L’attività di raccolta ha interessato nello specifico i ristoranti Roadhouse di Mestre (via Ceccherini) e Noventa di Piave (nei pressi dell’outlet), oltre al Calavera di Marghera (presso il centro commerciale Nave de Vero).
Un progetto nazionale che contribuisce alla transizione ecologica dei trasporti
Gli oli raccolti in provincia di Venezia, si sono uniti a quelli raccolti in tutta Italia, nell’ambito di un progetto di respiro nazionale, che ha visto recuperare nel 2025 ben 118 tonnellate di OVE nei 184 punti ristoro Chef Express e degli altri marchi gestiti dal leader della ristorazione in viaggio: Roadhouse, Calavera e Wagamama e Billy Tacos.

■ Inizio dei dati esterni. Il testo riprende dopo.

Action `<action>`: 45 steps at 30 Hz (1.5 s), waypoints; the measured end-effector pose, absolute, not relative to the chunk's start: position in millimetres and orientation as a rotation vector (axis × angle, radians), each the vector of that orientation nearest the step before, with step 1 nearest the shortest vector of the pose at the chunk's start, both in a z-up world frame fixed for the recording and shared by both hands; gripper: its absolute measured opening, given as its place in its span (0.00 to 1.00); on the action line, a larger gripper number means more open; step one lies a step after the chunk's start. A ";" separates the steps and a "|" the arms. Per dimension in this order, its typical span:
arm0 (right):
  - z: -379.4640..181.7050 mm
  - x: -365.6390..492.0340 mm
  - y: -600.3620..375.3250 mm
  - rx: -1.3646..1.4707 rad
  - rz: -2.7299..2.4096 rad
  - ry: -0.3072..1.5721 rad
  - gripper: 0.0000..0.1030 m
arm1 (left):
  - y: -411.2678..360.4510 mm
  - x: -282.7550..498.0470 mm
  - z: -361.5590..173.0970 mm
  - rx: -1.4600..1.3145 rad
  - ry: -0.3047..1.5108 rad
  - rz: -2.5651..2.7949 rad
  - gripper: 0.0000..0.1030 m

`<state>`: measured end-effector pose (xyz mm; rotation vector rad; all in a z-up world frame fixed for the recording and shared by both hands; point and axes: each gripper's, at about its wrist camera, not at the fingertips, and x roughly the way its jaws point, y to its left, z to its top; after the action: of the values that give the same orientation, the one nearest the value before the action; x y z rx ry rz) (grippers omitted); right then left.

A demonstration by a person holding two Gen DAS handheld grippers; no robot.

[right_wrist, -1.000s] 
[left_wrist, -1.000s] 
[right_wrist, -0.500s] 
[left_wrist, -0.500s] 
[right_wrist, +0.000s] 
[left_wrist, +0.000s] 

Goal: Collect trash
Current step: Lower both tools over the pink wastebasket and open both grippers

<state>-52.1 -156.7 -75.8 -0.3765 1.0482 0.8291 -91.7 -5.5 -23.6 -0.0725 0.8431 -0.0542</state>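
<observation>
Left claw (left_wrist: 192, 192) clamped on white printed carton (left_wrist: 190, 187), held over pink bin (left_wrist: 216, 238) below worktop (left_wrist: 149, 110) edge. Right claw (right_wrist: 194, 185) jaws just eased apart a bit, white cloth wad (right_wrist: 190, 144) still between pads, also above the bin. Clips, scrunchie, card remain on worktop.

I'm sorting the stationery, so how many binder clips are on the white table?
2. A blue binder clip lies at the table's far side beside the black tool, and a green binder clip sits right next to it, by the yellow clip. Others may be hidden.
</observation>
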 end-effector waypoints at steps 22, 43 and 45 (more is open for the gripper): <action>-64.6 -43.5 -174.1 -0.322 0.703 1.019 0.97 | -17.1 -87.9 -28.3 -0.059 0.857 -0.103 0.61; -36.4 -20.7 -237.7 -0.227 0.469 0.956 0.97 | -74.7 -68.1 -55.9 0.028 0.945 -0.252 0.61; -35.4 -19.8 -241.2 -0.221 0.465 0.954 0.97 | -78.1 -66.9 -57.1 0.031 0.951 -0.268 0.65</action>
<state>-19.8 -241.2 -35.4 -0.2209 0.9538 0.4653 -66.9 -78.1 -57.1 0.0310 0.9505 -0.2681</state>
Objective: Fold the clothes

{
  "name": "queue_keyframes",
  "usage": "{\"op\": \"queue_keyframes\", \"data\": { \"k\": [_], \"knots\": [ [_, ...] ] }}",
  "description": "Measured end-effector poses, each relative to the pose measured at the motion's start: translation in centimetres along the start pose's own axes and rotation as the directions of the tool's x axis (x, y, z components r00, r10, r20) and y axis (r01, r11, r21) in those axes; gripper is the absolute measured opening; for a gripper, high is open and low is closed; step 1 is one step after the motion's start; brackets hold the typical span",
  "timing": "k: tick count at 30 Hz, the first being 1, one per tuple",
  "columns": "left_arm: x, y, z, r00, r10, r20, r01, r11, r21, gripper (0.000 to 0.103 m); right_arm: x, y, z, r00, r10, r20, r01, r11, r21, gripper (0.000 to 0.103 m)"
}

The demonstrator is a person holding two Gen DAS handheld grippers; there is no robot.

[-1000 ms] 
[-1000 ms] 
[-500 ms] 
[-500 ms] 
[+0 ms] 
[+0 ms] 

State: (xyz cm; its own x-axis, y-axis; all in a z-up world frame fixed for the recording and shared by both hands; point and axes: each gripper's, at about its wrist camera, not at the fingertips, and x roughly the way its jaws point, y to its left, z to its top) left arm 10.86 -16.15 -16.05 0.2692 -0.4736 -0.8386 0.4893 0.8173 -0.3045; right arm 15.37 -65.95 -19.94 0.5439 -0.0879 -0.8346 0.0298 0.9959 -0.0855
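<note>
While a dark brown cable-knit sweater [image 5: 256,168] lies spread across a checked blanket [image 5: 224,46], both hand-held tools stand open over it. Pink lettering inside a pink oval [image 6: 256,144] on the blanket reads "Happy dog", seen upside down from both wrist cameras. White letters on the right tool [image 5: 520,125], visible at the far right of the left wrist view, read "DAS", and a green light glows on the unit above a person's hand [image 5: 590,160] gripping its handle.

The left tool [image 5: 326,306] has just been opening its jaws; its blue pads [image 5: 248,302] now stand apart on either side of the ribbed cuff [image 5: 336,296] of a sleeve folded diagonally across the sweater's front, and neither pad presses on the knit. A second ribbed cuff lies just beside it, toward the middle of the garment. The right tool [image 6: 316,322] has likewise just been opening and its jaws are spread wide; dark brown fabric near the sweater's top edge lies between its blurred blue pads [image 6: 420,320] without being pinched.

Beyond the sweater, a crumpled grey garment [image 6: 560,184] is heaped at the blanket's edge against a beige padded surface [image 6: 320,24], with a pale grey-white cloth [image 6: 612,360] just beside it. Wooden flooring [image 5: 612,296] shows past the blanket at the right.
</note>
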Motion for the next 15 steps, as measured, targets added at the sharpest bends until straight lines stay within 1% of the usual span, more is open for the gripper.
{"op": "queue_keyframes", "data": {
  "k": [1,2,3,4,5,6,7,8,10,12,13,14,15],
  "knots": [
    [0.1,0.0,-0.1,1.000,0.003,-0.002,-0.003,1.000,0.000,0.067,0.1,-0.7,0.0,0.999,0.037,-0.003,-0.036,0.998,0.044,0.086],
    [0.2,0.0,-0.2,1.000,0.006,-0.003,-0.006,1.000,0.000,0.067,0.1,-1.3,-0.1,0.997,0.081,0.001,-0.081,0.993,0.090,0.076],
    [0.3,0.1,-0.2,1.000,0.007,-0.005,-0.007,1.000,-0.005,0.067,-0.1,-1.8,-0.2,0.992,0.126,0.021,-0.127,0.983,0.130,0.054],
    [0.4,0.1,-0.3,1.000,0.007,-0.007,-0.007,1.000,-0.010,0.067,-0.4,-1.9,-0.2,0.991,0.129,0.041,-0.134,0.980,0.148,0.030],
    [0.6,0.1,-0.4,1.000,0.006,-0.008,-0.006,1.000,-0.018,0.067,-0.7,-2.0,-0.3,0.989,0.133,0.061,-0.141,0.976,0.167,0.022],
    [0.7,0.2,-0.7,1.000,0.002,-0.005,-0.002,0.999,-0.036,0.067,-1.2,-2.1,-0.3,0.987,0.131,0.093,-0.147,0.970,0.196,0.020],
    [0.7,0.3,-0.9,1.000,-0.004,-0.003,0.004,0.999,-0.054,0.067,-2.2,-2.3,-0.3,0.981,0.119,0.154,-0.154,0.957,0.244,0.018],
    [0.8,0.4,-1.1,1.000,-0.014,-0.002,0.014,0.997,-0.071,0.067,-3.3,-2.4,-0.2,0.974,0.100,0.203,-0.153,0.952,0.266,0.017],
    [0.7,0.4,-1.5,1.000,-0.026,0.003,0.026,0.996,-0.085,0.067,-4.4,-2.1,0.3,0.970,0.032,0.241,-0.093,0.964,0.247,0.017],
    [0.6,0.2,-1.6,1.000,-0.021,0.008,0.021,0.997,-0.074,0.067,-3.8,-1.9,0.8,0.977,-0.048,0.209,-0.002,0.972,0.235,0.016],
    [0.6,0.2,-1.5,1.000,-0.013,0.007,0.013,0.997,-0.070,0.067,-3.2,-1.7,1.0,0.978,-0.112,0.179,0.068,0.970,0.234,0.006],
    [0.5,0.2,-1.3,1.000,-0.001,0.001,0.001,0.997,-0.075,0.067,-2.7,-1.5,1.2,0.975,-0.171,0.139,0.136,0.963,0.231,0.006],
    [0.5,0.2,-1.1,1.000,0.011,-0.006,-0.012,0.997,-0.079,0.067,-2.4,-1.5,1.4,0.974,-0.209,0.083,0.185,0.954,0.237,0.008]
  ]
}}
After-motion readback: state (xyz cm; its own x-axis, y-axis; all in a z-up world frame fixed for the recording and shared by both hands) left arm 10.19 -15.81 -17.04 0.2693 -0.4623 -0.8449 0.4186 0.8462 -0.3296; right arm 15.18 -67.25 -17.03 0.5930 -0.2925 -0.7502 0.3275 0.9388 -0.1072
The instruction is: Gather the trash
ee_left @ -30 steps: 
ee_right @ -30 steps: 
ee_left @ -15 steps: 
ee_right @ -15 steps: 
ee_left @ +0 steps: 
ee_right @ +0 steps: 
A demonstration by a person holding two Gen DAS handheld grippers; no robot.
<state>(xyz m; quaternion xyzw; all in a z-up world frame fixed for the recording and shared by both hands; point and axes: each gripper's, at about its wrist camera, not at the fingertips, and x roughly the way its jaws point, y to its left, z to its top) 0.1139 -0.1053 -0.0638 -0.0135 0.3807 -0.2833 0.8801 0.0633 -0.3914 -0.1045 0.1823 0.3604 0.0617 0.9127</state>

Si tratta di un importante contributo alla transizione ecologica dei trasporti, uno dei settori dove è più complessa la sfida della decarbonizzazione. Il biocarburante ricavato dagli OVE complessivamente raccolti nel 2025, ha, infatti, consentito una mancata emissione, lungo l’intera filiera, di 334 ton. equivalenti di CO2 rispetto alla medesima produzione da fonti fossili: un contributo alla qualità dell’aria pari a circa 3.346 alberi a medio fusto. Complessivamente, dal 2022, anno di partenza del progetto, sono state valorizzate ben 485 tonnellate di oli.
Un processo certificato
Il processo inizia con separazione e stoccaggio degli oli di scarto nelle cucine di ogni ristorante da parte di personale appositamente formato da Chef Express. Tali scarti (ad esempio, gli oli di frittura) sono poi prelevati da Hera direttamente nei ristoranti e sottoposti a un pretrattamento secondo i rigidi parametri di qualità della Multiutility, che consente poi l’ingresso nelle bioraffinerie, dove avviene la trasformazione in biocarburante per le stazioni di rifornimento. Hera, inoltre, cura trasparenza e tracciabilità dell’intero percorso, certificato da un istituto indipendente secondo lo standard AFNOR XP X30-901, il principale riferimento internazionale per l’implementazione di un sistema di gestione per progetti in ambito economia circolare.
L’impatto in termini di riduzione delle emissioni
La valenza del progetto è testimoniata dal contributo concreto alla decarbonizzazione. Il biocarburante ricavato dagli OVE raccolti nel 2025 ha consentito una mancata emissione, lungo l’intera filiera, di 334 ton. equivalenti di CO2 rispetto alla medesima produzione da fonti fossili: un contributo alla qualità dell’aria pari a circa 3.346 alberi a medio fusto.